So now that we know how harmful drama can be, how do we eliminate it in the dental office? I could write an entire book on this topic, but for this article I’ll offer three tips about what you can do to begin eliminating drama from your dental office.

1. When you see drama occurring, don’t become part of it. You can’t expect to throw rocks if you live in a glass house. If you don’t like the gossiping and whispering, then the first way to stop it is for you to avoid partaking in it. This might be hard to do at first, because the chatter might be juicy and fun. But the truth is, if you allow yourself to be dragged in, it will never stop.

Learn to walk away. If you see others whispering or talking about someone else in the office, lead by example and walk away. Do not be part of it. Find something else productive to do. Find a patient to talk with instead, and show that you’re above the petty stuff. Sure, it would be excellent if you could tell the gossipers that their behavior really doesn’t help the team and they should stop, but that kind of confrontation is hard for many of us, so the next best thing is to walk away.

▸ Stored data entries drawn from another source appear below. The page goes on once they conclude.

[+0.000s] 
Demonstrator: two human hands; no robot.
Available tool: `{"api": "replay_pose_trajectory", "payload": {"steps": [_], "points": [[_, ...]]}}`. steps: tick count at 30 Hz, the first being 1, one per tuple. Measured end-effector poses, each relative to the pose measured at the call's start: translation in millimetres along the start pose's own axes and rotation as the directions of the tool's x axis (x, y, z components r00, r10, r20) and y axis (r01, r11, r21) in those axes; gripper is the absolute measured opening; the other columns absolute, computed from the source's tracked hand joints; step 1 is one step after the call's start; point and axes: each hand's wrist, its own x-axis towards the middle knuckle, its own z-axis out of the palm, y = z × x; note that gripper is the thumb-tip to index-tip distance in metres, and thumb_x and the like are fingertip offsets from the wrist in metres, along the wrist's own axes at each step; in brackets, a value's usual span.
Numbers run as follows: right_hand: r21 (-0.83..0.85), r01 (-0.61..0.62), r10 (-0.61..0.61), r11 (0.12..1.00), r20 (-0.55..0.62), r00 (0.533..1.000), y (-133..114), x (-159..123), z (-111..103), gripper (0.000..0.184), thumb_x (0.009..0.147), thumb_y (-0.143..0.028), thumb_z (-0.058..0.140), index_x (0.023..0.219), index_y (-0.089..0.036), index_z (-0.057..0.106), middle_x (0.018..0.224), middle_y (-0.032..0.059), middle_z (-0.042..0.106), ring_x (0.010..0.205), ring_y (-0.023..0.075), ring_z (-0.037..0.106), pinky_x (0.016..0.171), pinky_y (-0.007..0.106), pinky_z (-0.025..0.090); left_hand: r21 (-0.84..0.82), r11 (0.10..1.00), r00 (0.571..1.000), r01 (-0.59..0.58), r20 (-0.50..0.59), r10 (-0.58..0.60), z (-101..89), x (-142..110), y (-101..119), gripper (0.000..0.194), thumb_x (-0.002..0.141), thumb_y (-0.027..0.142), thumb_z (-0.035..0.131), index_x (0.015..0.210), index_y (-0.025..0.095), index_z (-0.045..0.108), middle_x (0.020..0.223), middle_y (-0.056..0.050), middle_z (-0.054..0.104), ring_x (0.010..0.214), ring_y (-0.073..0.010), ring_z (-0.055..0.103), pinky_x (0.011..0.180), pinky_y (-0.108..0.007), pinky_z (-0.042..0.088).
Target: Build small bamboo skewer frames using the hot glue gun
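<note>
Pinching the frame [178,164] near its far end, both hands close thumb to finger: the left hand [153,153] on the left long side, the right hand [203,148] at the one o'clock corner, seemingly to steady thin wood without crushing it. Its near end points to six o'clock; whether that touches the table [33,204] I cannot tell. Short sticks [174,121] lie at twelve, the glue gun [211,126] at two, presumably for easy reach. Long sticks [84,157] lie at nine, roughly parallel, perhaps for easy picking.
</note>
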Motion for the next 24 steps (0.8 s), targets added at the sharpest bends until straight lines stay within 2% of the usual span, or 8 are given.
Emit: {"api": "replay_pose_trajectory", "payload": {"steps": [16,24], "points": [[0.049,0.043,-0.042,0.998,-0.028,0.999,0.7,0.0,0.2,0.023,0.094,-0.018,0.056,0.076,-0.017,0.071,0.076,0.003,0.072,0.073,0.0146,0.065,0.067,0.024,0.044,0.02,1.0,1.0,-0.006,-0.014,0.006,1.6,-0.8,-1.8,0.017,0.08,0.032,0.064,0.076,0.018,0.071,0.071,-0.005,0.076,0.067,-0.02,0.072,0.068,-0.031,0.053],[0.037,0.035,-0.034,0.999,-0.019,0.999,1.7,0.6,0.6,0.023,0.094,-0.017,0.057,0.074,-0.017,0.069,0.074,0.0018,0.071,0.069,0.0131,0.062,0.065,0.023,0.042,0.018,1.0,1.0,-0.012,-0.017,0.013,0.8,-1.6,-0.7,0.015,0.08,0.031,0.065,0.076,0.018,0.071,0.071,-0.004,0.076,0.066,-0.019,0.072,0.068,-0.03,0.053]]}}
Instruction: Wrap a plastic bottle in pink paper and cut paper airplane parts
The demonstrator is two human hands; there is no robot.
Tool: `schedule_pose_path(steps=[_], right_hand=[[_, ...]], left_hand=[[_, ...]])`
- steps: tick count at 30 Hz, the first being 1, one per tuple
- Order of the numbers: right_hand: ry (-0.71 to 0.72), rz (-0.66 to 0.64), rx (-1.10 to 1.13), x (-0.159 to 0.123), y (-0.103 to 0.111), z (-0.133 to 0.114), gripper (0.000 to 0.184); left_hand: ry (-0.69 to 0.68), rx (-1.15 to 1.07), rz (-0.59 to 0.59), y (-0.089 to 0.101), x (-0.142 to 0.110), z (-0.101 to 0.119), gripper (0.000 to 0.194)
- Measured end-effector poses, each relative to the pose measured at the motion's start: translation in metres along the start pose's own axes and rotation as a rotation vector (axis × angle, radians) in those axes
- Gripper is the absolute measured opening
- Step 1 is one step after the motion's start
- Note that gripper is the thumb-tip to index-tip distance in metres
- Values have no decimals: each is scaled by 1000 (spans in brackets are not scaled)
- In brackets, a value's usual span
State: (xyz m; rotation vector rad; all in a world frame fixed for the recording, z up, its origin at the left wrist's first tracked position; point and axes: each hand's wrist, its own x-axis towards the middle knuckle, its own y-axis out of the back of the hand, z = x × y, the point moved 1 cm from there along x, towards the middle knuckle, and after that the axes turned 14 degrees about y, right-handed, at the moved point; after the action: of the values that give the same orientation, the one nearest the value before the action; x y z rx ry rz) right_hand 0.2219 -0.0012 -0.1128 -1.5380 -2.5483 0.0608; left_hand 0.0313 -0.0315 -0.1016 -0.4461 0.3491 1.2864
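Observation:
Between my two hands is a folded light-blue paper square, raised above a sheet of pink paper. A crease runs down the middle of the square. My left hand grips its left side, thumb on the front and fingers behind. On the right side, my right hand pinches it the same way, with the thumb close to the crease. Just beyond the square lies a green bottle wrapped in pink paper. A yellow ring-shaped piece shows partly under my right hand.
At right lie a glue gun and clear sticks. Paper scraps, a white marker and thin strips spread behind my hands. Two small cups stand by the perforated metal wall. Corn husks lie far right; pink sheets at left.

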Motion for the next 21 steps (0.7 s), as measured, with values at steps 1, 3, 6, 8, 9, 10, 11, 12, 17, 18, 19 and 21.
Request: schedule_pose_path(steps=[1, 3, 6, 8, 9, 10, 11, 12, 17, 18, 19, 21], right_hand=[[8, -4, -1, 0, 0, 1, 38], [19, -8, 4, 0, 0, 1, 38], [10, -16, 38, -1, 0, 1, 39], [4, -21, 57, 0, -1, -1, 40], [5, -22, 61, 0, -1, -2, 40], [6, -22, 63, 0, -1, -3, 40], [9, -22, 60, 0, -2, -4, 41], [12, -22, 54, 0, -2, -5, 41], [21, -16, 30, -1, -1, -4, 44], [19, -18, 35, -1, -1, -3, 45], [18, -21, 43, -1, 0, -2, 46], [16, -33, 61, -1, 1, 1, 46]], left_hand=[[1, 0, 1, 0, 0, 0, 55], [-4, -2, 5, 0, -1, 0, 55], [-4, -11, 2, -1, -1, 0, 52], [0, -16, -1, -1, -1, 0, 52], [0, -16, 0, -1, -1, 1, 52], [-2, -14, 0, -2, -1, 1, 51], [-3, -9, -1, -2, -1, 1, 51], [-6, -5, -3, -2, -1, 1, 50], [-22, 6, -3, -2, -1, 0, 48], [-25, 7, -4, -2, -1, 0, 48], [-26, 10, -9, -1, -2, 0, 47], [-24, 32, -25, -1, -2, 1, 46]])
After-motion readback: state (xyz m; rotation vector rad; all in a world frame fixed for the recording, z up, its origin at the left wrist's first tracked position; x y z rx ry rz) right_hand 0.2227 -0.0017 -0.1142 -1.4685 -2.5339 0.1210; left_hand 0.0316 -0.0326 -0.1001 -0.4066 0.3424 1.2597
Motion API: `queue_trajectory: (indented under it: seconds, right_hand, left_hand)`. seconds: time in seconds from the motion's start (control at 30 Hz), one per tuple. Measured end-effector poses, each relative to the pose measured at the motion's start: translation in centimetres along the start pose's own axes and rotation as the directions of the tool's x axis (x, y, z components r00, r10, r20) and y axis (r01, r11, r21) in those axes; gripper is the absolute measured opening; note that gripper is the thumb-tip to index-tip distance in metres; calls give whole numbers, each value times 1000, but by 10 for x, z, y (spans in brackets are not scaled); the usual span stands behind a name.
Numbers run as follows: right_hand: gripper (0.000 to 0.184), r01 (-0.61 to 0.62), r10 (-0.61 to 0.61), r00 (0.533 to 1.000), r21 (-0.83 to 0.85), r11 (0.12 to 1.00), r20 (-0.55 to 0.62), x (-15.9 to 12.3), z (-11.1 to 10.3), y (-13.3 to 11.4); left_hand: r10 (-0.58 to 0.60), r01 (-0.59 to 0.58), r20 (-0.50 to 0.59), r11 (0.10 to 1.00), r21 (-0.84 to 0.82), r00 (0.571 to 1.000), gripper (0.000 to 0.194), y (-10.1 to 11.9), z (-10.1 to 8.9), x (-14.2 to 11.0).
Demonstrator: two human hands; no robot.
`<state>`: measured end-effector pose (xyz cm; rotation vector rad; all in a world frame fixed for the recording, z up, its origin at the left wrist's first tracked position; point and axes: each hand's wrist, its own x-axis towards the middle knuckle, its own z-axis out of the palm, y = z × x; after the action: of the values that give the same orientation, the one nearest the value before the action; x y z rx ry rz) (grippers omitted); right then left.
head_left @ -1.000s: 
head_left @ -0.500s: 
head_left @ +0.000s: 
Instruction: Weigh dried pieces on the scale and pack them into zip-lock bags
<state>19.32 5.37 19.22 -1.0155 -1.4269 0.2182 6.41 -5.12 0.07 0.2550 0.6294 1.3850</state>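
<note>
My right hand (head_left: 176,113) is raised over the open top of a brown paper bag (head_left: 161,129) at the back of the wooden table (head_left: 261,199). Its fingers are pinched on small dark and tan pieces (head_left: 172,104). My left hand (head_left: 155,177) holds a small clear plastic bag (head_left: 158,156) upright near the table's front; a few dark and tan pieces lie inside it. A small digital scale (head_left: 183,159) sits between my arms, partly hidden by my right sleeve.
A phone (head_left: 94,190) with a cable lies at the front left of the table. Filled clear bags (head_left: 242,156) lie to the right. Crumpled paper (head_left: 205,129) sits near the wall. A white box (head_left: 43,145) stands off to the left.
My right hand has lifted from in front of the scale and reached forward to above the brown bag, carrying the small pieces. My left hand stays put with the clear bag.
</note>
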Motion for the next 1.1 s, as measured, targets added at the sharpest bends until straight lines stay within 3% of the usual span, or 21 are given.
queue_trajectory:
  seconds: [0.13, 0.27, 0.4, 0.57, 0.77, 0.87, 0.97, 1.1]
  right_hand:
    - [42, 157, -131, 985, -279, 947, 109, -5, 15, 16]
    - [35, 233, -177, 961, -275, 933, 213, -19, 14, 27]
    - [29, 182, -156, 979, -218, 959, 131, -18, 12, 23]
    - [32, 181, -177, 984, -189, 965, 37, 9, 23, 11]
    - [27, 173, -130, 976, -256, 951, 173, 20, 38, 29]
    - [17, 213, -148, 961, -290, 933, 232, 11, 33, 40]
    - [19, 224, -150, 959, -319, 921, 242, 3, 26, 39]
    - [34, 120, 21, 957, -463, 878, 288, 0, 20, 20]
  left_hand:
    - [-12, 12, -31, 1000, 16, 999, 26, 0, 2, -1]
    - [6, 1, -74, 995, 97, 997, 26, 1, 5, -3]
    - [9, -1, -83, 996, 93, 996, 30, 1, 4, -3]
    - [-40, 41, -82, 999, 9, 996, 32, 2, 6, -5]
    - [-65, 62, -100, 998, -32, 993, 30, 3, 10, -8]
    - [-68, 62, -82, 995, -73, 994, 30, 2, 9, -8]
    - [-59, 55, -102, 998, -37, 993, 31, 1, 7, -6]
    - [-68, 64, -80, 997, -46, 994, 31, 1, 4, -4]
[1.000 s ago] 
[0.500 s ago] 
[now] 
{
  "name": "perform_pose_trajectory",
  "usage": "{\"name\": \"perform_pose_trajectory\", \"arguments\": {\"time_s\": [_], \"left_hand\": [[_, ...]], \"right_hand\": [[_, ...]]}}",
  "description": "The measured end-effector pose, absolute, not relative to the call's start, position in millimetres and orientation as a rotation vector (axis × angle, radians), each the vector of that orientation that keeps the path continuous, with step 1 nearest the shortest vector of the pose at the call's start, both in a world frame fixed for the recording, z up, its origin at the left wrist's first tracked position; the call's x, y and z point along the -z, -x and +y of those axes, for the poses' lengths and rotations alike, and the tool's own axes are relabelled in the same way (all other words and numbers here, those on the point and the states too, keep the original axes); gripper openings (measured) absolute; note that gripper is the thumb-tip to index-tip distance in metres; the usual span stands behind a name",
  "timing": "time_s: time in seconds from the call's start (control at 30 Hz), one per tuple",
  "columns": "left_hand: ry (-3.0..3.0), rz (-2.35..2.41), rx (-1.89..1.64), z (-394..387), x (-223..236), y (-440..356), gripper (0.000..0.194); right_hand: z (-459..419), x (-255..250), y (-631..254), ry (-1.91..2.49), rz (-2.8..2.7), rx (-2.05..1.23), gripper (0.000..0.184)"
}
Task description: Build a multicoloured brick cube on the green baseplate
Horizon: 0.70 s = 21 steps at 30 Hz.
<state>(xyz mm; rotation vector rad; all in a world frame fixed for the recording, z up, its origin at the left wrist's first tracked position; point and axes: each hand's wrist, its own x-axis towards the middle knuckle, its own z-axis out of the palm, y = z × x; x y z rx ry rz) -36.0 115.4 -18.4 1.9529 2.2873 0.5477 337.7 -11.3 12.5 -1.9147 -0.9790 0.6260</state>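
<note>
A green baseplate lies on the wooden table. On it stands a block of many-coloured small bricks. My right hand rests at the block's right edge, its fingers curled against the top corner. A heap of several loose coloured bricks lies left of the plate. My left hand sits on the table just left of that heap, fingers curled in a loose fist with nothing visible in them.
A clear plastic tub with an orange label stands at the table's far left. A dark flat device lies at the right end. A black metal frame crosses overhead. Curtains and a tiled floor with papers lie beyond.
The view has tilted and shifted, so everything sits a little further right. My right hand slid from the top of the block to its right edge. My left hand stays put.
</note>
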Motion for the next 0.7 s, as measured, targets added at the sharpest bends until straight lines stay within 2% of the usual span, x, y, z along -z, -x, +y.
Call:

2. Do your job well. Often the issues between team members are based on the fact that someone is not pulling their weight, which means others feel they must step up to compensate. Therefore, if you do your job well, there will be no reason for anyone to talk about you or your job performance.

3. Replace negative with positive. Most of the drama and gossip in the office is about negative things, which is why they seem juicy and interesting, but in the long run this attitude does not help anyone. In fact most of the time it hurts others. In order to “be the change” in the office, replace the negative energy with good energy. Tell a coworker how great she did with a particular procedure or how impressed you were with how she handled a patient.

Not only will you shock and awe your coworkers, but you will also likely be noticed by the doctor or office manager, which is not a bad thing at all. Think about it. When it is time for someone on staff to be promoted, who do you think they will pick, Negative Nancy or you?

Laura Hatch is the founder of Front Office Rocks, a leader in online front office training. Laura has worked with her husband, Dr. Hatch, to start and grow two extremely successful dental practices (one in Baltimore and a current office in San Diego) to million dollar, fee-for-services offices that focus on exceptional customer service and average 80 new patients per month. As the leading authority on dental front office training, Laura has developed training methods that consist of established ideas and practical training that can be easily implemented into any office. She can be reached at Laura@FrontOfficeRocks.com.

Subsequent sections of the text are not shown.